Jadi kalau ada dan berhadapan dengan konflik dan tantangan dalam komunitas biara, itu adalah kenyataan yang mesti kita hidupi. Kenyataan yang mesti digeluti untuk diatasi seraya percaya bahwa janji Tuhan akan menghantar kita semua kepada kesempurnaan panggilan hidup kita.
Catatan :
[1] Lihat Yanthy Aquista, “Ayah yang Luar Biasa”, di P. Renungan http://www.%20pondokrenungan.com/isi.php?tipe=Cerita&table=isi&id=1522&next=0
[2] Perlombaan Triathlon yaitu semacam marathon dengan rupa-rupa olah raga seperti lari yang berjarak 26,2 mil, ditambah bersepeda sejauh 112 mil, serta berenang 2,4 mil. Belum lagi mereka harus mendaki gunung dan lain sebagainya. Total keseluruhannya sekitar 3,735 mil.
[3] Ketika Ia mengucap syukur kepada BapaNya, Yesus berkata pula, “Semua telah diserahkan kepada-Ku oleh Bapa-Ku dan tidak seorangpun mengenal Anak selain Bapa, dan tidak seorangpun mengenal Bapa selain Anak dan orang yang kepadanya Anak itu berkenan menyatakannya” (Mat 11, 27). Jadi jawaban Petrus di atas adalah jawaban yang tepat terhadap pertanyaan yang diajukan kepada Yesus dalam Mat 11: 2-6, ketika Yohanes mengirim muridnya untuk bertanya kepada Yesus, “Engkaukah yang akan datang itu ataukah haruskah kami menunggu orang lain?”

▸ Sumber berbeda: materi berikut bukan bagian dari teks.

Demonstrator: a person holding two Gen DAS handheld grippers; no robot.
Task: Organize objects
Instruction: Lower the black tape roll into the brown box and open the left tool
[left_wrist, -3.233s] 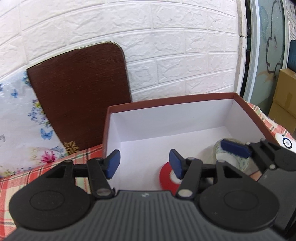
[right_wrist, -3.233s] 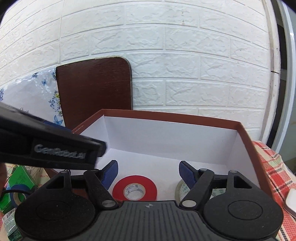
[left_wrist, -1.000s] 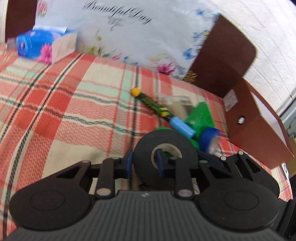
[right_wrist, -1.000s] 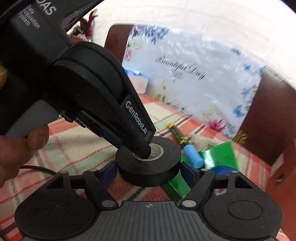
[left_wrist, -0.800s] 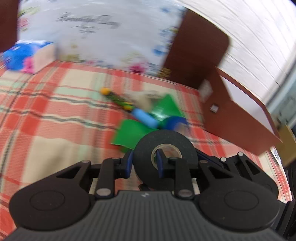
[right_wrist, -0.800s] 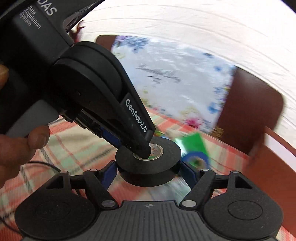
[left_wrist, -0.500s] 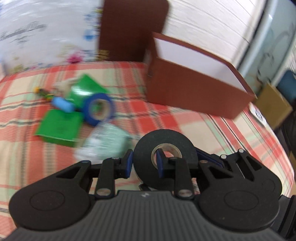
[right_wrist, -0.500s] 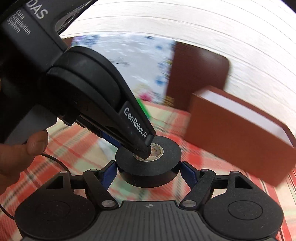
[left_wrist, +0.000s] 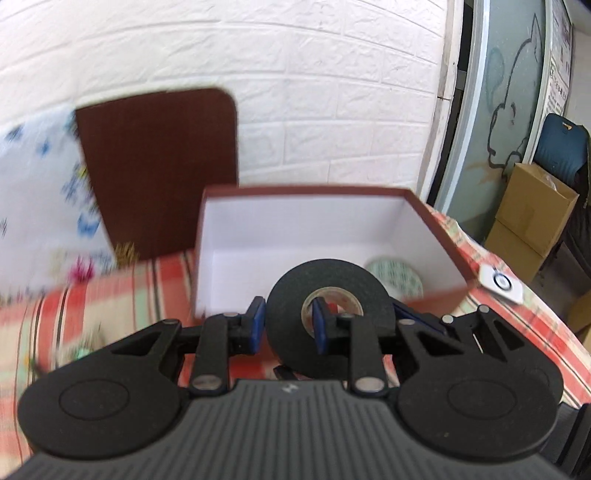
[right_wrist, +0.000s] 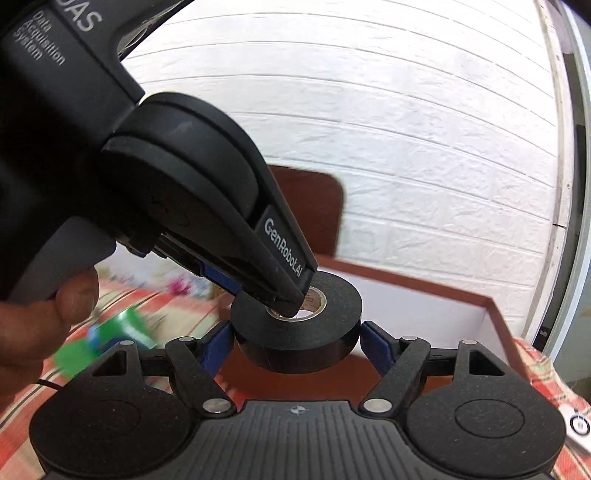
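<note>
A black roll of tape (left_wrist: 328, 314) is carried in the air just before the near wall of a brown box (left_wrist: 436, 225) that stands on the checked bench (left_wrist: 517, 325). The roll is judged light and stiff, with a smooth rim that could slip. It can best be taken through its core, across the wound band, where the cardboard ring gives a firm edge.

The left hand-held gripper (left_wrist: 288, 325) is nearly closed and clamped on that band, one blue pad on the outer rim and the other inside the core. In the right wrist view its upper finger (right_wrist: 284, 266) is seen reaching into the hole from above.

The right hand-held gripper (right_wrist: 297, 341) is spread wide, with the roll between its blue pads. They lie at the rim on both sides, but whether they press on it cannot be told.

Inside the box a pale roll (left_wrist: 397, 280) lies near the right wall, and a glimpse of red shows through the black roll's core. The white floor looks otherwise free for setting the roll down.
</note>
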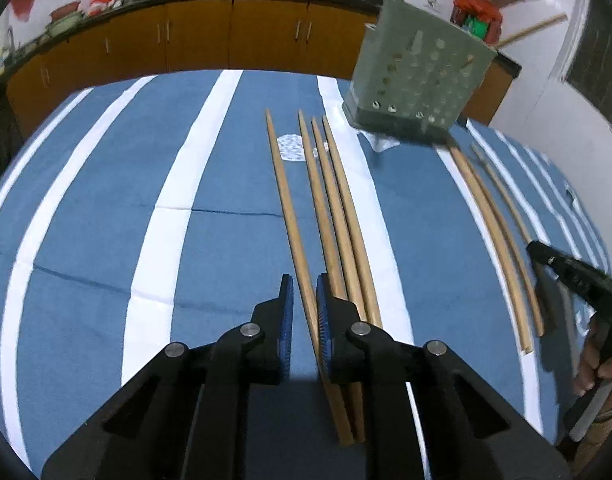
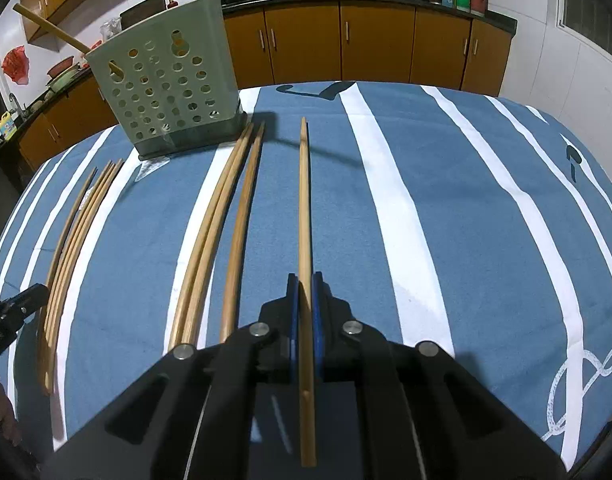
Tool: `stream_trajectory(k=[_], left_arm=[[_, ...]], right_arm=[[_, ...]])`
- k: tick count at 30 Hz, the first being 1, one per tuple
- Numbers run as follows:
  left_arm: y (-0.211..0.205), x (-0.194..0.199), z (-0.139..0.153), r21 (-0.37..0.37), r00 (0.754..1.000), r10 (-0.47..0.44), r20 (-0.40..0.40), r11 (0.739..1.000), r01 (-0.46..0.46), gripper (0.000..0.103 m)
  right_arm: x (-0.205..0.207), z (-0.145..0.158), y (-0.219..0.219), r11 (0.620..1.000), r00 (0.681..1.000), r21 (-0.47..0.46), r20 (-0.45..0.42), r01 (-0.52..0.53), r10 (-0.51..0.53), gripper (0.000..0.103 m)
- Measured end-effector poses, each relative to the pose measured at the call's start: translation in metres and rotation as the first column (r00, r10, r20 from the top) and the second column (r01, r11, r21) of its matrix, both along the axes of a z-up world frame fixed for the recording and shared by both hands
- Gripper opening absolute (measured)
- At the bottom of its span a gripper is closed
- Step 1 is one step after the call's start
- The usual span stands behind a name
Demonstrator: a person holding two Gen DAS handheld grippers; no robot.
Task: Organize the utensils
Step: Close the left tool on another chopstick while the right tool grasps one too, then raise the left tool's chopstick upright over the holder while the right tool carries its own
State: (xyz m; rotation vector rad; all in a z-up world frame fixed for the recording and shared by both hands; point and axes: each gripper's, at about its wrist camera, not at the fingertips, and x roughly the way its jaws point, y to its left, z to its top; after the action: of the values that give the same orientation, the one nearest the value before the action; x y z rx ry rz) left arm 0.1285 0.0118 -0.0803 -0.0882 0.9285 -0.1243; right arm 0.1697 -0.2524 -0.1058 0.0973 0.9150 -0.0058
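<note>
Wooden chopsticks lie lengthwise on a blue cloth with white stripes (image 1: 106, 200). My left gripper (image 1: 305, 294) straddles the leftmost chopstick (image 1: 284, 200). The stick rests against the right pad, with a thin strip of cloth showing beside the left pad, so the jaws are nearly closed. Three more chopsticks (image 1: 338, 208) lie just to its right. My right gripper (image 2: 304, 282) is shut on a single chopstick (image 2: 304, 200) that runs back past the pads. A green perforated utensil holder (image 2: 166, 92) stands upright at the far side, also seen in the left wrist view (image 1: 418, 80).
Three loose chopsticks (image 2: 214, 232) lie left of the held one, and a further bundle (image 2: 74, 224) lies near the left tool's black frame (image 2: 10, 312). A wooden handle (image 2: 50, 26) sticks out of the holder. Orange kitchen cabinets (image 2: 378, 44) stand beyond the table.
</note>
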Motion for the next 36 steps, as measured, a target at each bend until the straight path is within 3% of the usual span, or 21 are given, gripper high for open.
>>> stream_trajectory(k=[13, 21, 36], left_arm=[[0.008, 0.019, 0.000, 0.052, 0.999, 0.039, 0.015, 0.998, -0.040, 0.008], [0.022, 0.032, -0.002, 0.065, 0.996, 0.074, 0.045, 0.995, -0.076, 0.008], [0.025, 0.033, -0.003, 0.031, 0.996, 0.083, 0.043, 0.996, -0.084, 0.008]], right_arm=[[-0.005, 0.000, 0.005, 1.000, 0.999, 0.003, 0.016, -0.028, 0.028, 0.008], [0.009, -0.001, 0.003, 0.999, 0.999, -0.041, 0.049, 0.020, -0.017, 0.009], [0.011, -0.002, 0.001, 0.999, 0.999, -0.029, 0.049, 0.020, -0.018, 0.010]])
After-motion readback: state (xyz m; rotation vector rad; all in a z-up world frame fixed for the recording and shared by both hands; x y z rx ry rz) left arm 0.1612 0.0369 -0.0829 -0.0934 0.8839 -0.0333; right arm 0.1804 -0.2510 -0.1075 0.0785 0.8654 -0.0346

[3] Ketika Ia mengucap syukur kepada BapaNya, Yesus berkata pula, “Semua telah diserahkan kepada-Ku oleh Bapa-Ku dan tidak seorangpun mengenal Anak selain Bapa, dan tidak seorangpun mengenal Bapa selain Anak dan orang yang kepadanya Anak itu berkenan menyatakannya” (Mat 11, 27). Jadi jawaban Petrus di atas adalah jawaban yang tepat terhadap pertanyaan yang diajukan kepada Yesus dalam Mat 11: 2-6, ketika Yohanes mengirim muridnya untuk bertanya kepada Yesus, “Engkaukah yang akan datang itu ataukah haruskah kami menunggu orang lain?”
[4] Lihat 1 Yoh 4,9-10.
[5] Kata yang dipakai adalah “ekklesia” dari kitab Suci Septuaginta (LXX) yang berarti perkumpulan atau kongregasi/jemaat milik Allah.